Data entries
-=-=-

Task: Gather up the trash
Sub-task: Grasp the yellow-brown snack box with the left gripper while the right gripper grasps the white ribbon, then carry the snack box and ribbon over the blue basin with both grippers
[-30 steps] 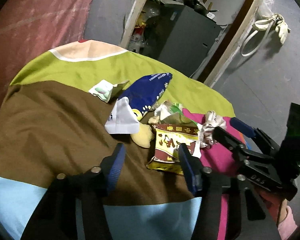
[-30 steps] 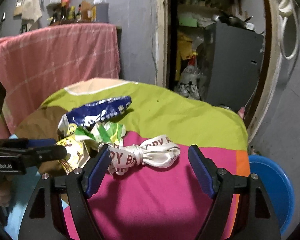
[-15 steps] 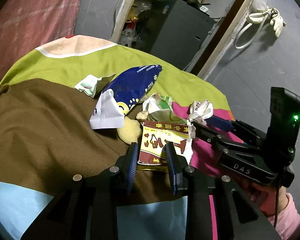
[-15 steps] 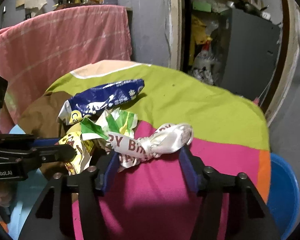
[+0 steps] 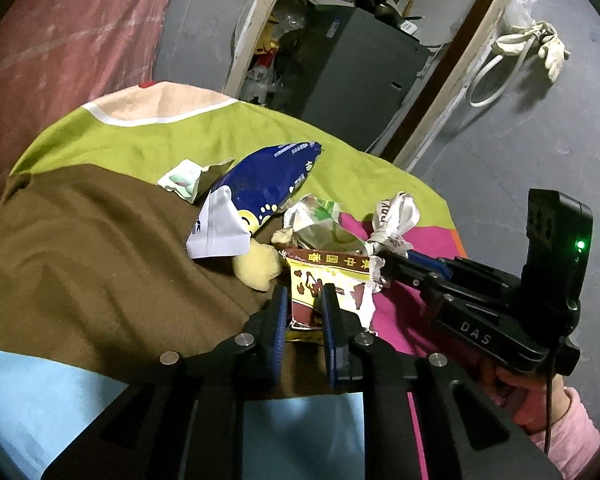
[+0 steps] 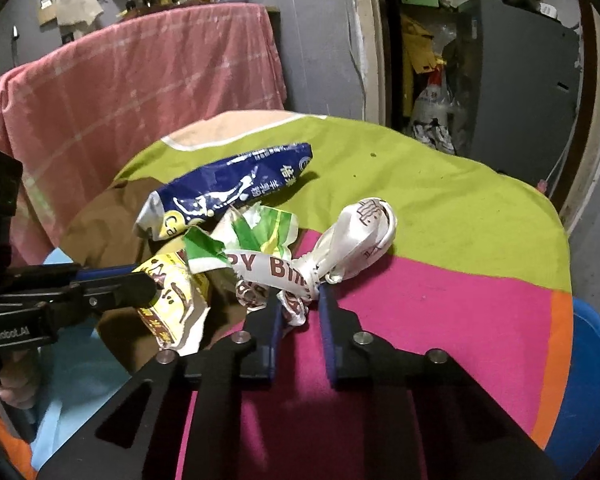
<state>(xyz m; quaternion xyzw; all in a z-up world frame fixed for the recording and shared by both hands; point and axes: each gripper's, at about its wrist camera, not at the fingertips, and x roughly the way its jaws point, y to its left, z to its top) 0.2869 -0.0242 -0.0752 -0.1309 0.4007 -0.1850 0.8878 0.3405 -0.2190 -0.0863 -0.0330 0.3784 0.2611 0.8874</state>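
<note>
Pinching: left hand-held gripper point(image 5: 305, 300) on red-yellow wrapper point(image 5: 328, 280), right point(image 6: 299, 304) on ribbon knot point(image 6: 308, 276); blue basin point(image 6: 592, 364), seemingly, right view only.

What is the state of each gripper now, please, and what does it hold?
Left gripper: jaws just closed, shut on the yellow-red snack packet.
Right gripper: jaws just closed, shut on the knotted white ribbon.
</note>
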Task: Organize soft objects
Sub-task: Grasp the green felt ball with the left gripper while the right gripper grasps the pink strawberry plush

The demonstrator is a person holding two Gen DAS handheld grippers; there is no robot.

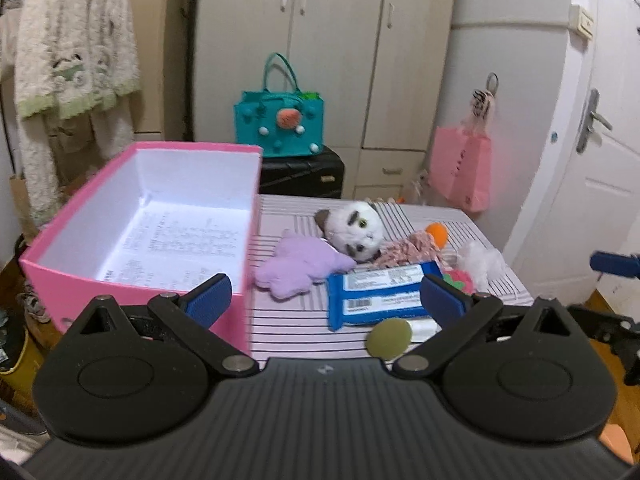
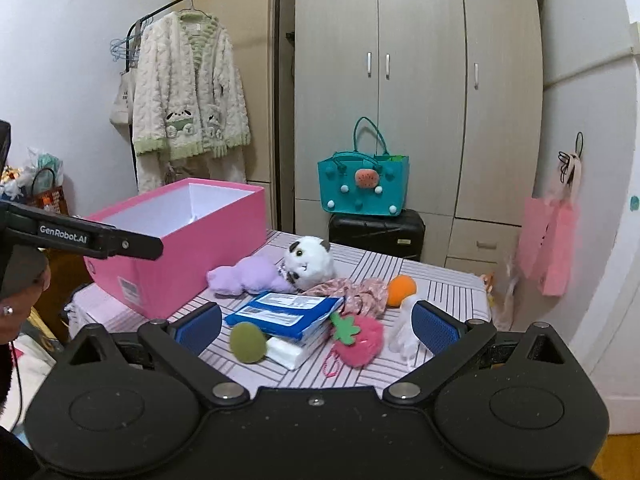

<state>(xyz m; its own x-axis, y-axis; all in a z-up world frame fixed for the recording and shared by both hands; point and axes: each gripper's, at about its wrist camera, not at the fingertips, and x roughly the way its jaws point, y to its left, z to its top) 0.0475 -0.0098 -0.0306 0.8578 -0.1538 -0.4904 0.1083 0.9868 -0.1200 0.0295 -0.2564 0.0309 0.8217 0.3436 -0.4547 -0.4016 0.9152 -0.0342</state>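
Observation:
An open pink box [image 1: 140, 216] [image 2: 180, 248], empty but for a printed sheet, stands on the left of the striped table [image 1: 280, 332]. Right of it lie a purple plush [image 1: 298, 266] [image 2: 246, 274], a white cat plush [image 1: 354, 230] [image 2: 310, 260], a floral scrunchie [image 2: 356, 290], an orange ball [image 2: 401, 289], a blue wipes pack [image 1: 376, 294] [image 2: 286, 312], a green ball [image 1: 390, 338] [image 2: 247, 342], a pink strawberry plush [image 2: 358, 338] and a white fluffy toy [image 2: 404, 328]. My left gripper [image 1: 326, 298] is open and empty near the table's front edge. My right gripper [image 2: 316, 326] is open and empty before the pile.
A white tissue pack [image 2: 294, 350] lies under the wipes pack, a pink hair tie [image 2: 330, 364] beside it. Behind the table stand a black suitcase [image 2: 376, 232] with a teal felt bag [image 2: 362, 186], a wardrobe and a hanging robe [image 2: 188, 92]. A pink bag [image 2: 554, 244] hangs right.

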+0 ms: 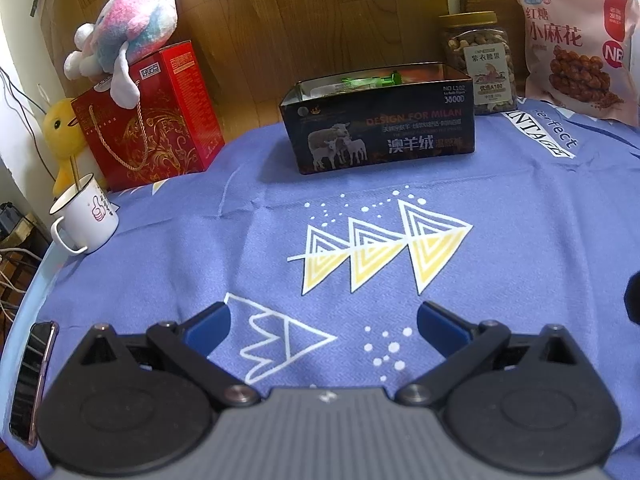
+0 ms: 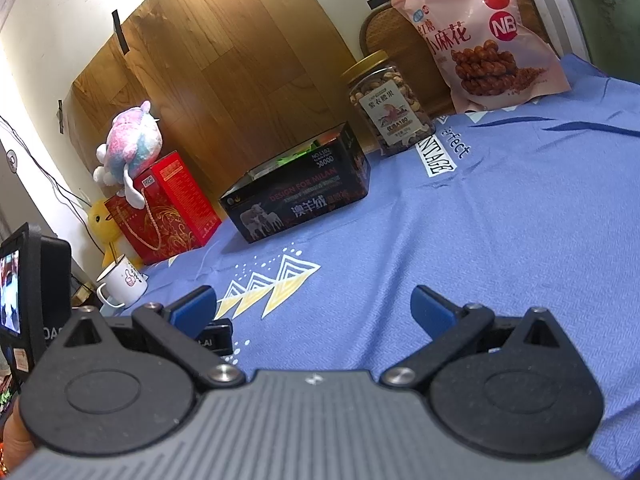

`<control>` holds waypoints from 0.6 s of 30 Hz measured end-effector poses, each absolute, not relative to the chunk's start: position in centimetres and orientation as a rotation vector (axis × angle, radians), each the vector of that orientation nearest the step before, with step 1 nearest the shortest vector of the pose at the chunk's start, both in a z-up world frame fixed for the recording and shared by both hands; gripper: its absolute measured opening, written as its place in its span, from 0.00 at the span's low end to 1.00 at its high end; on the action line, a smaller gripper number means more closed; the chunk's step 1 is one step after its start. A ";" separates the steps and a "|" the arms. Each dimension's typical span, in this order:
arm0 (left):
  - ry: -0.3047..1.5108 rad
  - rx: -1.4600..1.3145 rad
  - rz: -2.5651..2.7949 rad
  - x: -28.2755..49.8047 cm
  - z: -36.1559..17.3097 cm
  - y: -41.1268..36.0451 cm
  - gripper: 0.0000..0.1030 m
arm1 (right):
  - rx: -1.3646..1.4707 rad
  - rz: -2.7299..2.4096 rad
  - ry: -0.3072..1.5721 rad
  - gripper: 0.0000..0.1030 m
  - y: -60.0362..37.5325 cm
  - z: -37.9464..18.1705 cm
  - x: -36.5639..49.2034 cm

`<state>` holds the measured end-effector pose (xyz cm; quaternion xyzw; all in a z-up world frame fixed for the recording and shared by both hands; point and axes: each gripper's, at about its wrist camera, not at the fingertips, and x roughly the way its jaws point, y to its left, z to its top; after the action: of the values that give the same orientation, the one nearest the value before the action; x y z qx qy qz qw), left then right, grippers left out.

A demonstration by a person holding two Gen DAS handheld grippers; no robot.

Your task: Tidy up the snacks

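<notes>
Blue cloth covered our bench [image 1: 520,208]; both grippers, left gripper [image 1: 324,326] and right gripper [image 2: 314,308], hung released and empty. Snacks already lay in the tin [image 1: 384,132]; next we judged the nut jar [image 1: 478,64] or bag [image 1: 576,48] needed reaching

Jar [image 1: 476,66] right of tin [image 1: 380,120] (apart)

A pastel plush toy [image 1: 128,28] sits atop a red gift box [image 1: 156,120] (white enamel mug [image 1: 86,216] nearby).
</notes>
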<state>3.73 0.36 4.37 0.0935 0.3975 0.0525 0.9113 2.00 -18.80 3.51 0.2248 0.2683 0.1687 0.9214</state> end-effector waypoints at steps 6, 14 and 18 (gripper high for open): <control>0.819 0.193 0.109 3.7 4.4 0.3 1.00 | 0.462 0.347 0.552 1.00 -18.8 3.5 2.0; 0.810 0.184 0.106 3.7 4.8 0.4 1.00 | 0.459 0.347 0.553 1.00 -18.8 3.5 2.0; 0.800 0.181 0.104 3.5 5.0 0.4 1.00 | 0.457 0.350 0.552 1.00 -18.7 3.7 2.0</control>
<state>3.53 0.44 4.99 0.0879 0.3887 0.0504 0.9158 2.03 -18.75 3.70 0.2223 0.2688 0.1705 0.9215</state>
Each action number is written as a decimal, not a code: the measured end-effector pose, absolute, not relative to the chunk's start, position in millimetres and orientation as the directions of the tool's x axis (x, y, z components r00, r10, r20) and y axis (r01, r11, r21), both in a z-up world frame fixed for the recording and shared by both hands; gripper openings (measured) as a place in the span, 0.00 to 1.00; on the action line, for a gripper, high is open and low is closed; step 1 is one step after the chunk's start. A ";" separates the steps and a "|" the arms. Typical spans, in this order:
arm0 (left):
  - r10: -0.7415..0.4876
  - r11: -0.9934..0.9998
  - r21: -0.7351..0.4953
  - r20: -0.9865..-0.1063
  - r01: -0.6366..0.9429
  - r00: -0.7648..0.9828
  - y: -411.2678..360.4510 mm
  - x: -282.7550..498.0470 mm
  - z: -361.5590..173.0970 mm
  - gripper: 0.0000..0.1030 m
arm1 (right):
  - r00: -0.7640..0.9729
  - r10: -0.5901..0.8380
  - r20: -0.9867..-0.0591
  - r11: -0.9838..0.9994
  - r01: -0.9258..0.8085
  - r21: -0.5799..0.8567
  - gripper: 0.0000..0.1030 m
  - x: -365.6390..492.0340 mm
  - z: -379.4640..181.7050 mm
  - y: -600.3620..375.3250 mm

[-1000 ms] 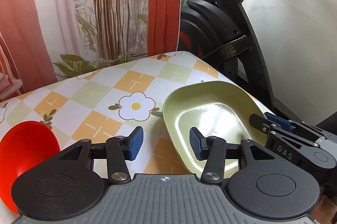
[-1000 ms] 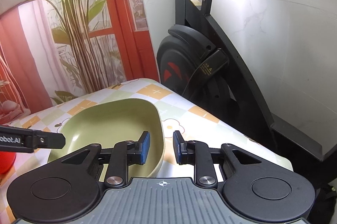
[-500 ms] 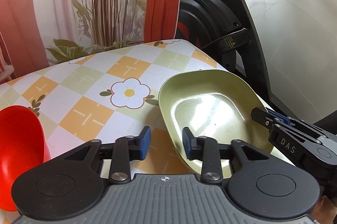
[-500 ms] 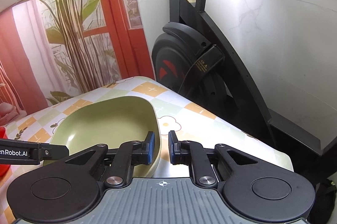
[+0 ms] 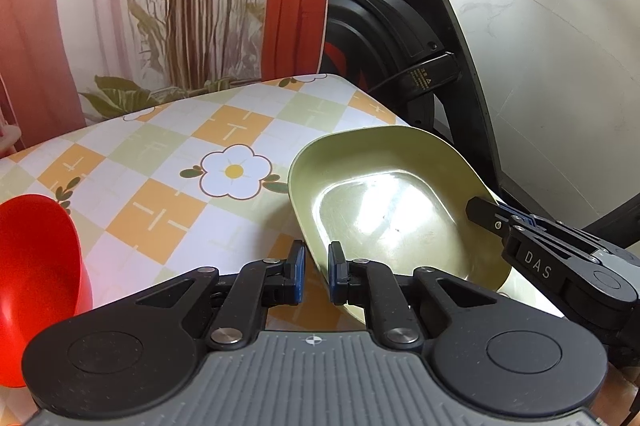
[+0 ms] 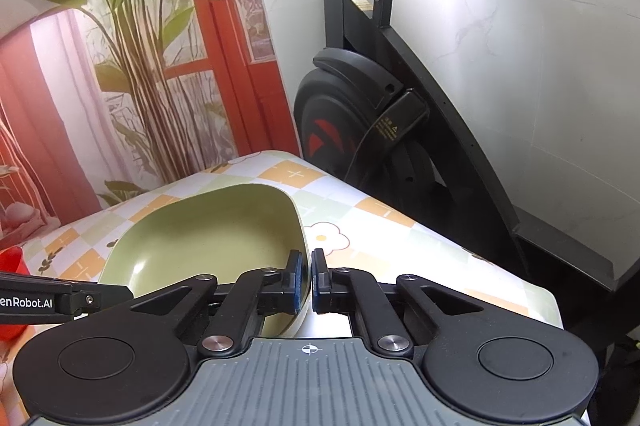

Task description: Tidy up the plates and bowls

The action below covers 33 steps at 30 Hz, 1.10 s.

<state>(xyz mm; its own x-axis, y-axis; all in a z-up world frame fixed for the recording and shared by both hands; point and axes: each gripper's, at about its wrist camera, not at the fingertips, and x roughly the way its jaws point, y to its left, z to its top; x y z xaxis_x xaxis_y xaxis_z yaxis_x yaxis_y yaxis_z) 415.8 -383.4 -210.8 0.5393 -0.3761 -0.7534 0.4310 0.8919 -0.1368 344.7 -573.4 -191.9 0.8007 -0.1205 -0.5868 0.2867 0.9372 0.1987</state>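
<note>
The fingers (image 5: 297,276) of the left gripper (image 5: 314,276) are shown pinched on the near-left rim of the green plate (image 5: 384,202), 1 pad outside the wall and 1 inside. The fingers (image 6: 318,280) of the right gripper (image 6: 306,280) are drawn nearly together on the plate's (image 6: 208,226) opposite rim, so the plate is held from 2 sides. The plate is seen near the right edge of the surface (image 5: 160,186), a checked cloth with flower motifs; whether it rests on the cloth or is slightly raised cannot be told. It is a rounded-square, pale olive dish with a raised wall and a glossy, reflective well. It is judged to be light, rigid plastic or melamine, smooth enough to slip, so the upright rim is taken as the best hold. A red bowl (image 5: 36,278) is visible at the left edge, well apart from the plate.
</note>
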 end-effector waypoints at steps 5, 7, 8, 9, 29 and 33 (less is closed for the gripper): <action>-0.382 0.892 -0.137 -0.737 0.431 0.557 -374.7 403.3 -197.0 0.12 | 0.806 -0.115 -0.581 0.926 0.298 0.231 0.04 333.9 -181.9 -568.1; -0.384 0.895 -0.144 -0.730 0.422 0.565 -368.2 397.6 -190.5 0.12 | 0.811 -0.110 -0.575 0.922 0.300 0.246 0.04 328.5 -176.2 -563.9; -0.384 0.897 -0.149 -0.728 0.415 0.568 -364.8 395.1 -187.6 0.12 | 0.813 -0.109 -0.572 0.921 0.298 0.250 0.04 325.7 -173.0 -560.7; -0.382 0.900 -0.154 -0.726 0.407 0.572 -360.5 391.8 -184.1 0.12 | 0.816 -0.107 -0.568 0.921 0.297 0.252 0.04 323.1 -169.5 -556.9; -0.318 0.939 -0.146 -0.710 0.310 0.628 -272.7 324.6 -139.3 0.12 | 0.840 -0.048 -0.541 0.928 0.237 0.286 0.05 270.7 -118.3 -458.4; -0.309 0.942 -0.138 -0.707 0.305 0.636 -258.9 314.3 -134.5 0.12 | 0.841 -0.040 -0.540 0.933 0.225 0.280 0.05 263.3 -111.5 -441.4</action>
<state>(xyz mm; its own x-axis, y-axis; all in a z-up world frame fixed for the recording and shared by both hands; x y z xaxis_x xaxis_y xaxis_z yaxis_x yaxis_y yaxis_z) 314.3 -258.9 -134.5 0.6364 -0.3091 -0.7067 0.3050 0.9424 -0.1375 263.3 -441.4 -111.5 0.8405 -0.0400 -0.5403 0.2246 0.9332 0.2804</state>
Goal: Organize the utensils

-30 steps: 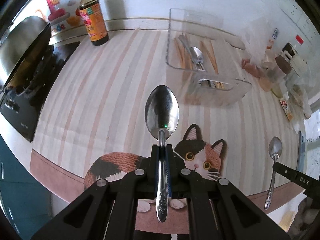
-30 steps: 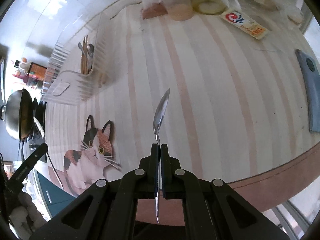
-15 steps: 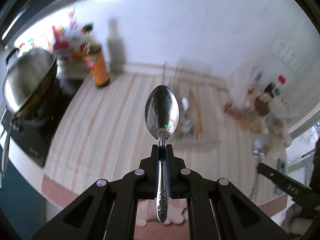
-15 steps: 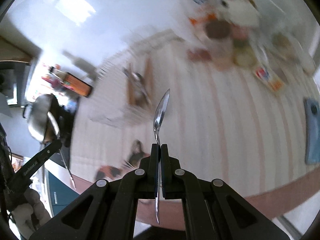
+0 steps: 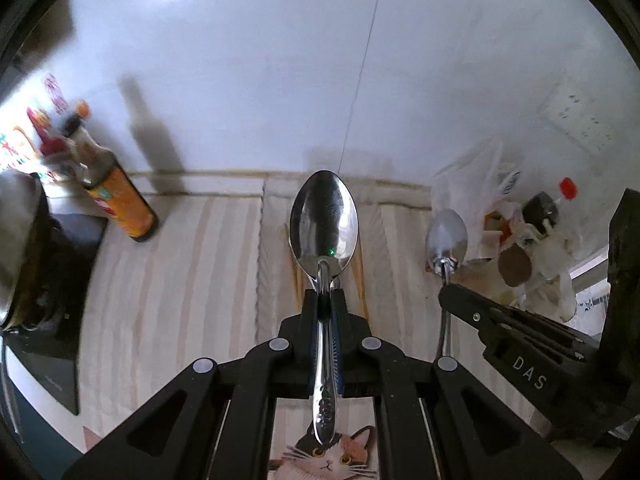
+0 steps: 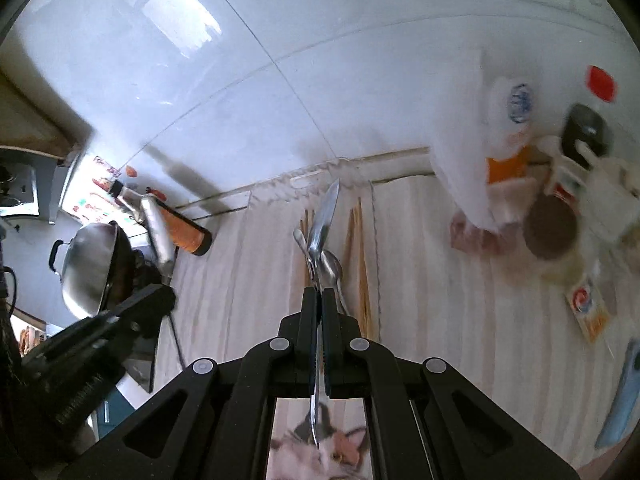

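Both hand-held grippers [image 5: 325, 300] [image 6: 318, 300], each clamping a spoon [image 5: 323, 216] [image 6: 324, 216], have risen toward the tray [image 6: 372, 248].

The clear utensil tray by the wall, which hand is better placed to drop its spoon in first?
Probably the left. The left gripper holds its spoon bowl-up, lined up with the tray. The right gripper is also over the tray, but its spoon is turned on edge. It's close.
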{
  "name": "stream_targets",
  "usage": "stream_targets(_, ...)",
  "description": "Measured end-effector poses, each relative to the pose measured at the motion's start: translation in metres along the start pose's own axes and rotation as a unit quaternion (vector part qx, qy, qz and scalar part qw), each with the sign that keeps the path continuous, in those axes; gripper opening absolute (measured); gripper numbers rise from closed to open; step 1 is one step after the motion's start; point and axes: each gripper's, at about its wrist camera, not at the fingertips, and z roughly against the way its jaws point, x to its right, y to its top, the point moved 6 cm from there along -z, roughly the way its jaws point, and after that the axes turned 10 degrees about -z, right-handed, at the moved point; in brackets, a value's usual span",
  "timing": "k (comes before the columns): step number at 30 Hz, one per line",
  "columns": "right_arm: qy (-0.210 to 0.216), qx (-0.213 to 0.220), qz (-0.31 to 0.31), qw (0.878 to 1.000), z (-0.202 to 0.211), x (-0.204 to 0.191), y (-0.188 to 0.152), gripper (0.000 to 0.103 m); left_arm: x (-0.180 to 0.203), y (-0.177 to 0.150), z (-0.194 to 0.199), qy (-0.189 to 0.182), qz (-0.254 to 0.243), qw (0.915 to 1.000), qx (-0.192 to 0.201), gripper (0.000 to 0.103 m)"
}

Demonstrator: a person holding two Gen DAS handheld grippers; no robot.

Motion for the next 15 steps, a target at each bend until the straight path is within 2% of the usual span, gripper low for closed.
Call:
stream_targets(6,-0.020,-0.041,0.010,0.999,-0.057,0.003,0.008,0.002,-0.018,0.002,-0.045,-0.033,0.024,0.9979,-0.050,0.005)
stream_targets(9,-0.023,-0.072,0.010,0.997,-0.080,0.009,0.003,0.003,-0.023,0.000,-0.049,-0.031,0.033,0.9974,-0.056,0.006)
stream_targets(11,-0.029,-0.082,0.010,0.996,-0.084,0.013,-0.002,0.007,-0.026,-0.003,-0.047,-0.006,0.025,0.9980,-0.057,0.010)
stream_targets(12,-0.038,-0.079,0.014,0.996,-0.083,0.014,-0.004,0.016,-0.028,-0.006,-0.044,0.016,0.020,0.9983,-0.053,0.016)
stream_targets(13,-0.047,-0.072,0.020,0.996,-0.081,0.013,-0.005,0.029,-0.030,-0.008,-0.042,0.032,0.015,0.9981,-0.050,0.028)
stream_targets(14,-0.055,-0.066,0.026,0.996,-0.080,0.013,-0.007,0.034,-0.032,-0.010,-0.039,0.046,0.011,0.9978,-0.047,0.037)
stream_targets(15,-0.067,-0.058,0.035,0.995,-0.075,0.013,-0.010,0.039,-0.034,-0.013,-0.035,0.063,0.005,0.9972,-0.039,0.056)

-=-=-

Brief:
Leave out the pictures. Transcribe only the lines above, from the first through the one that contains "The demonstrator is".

Solution to the problem:
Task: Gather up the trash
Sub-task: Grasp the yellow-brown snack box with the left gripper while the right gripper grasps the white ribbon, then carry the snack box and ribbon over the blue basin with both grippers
[-30 steps] 
[-30 steps] 
[-15 steps] 
[-15 steps] 
[+0 steps] 
[+0 steps] 
<state>(xyz m; quaternion xyzw; all in a z-up world frame fixed for the recording and shared by both hands; point and axes: each gripper's, at about its wrist camera, not at the fingertips, and x roughly the way its jaws point, y to its left, z to its top) 0.2869 -0.0242 -0.0752 -0.1309 0.4007 -0.1850 0.8878 0.3405 -0.2190 -0.0863 -0.0330 0.3784 0.2611 0.8874</state>
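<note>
Pinching: left hand-held gripper point(image 5: 305, 300) on red-yellow wrapper point(image 5: 328, 280), right point(image 6: 299, 304) on ribbon knot point(image 6: 308, 276); blue basin point(image 6: 592, 364), seemingly, right view only.

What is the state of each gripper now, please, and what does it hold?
Left gripper: jaws just closed, shut on the yellow-red snack packet.
Right gripper: jaws just closed, shut on the knotted white ribbon.
</note>
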Task: Organize soft objects
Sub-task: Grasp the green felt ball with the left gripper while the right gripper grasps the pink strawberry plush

The demonstrator is a person holding two Gen DAS handheld grippers; there is no robot.

This is the complete output for the exercise.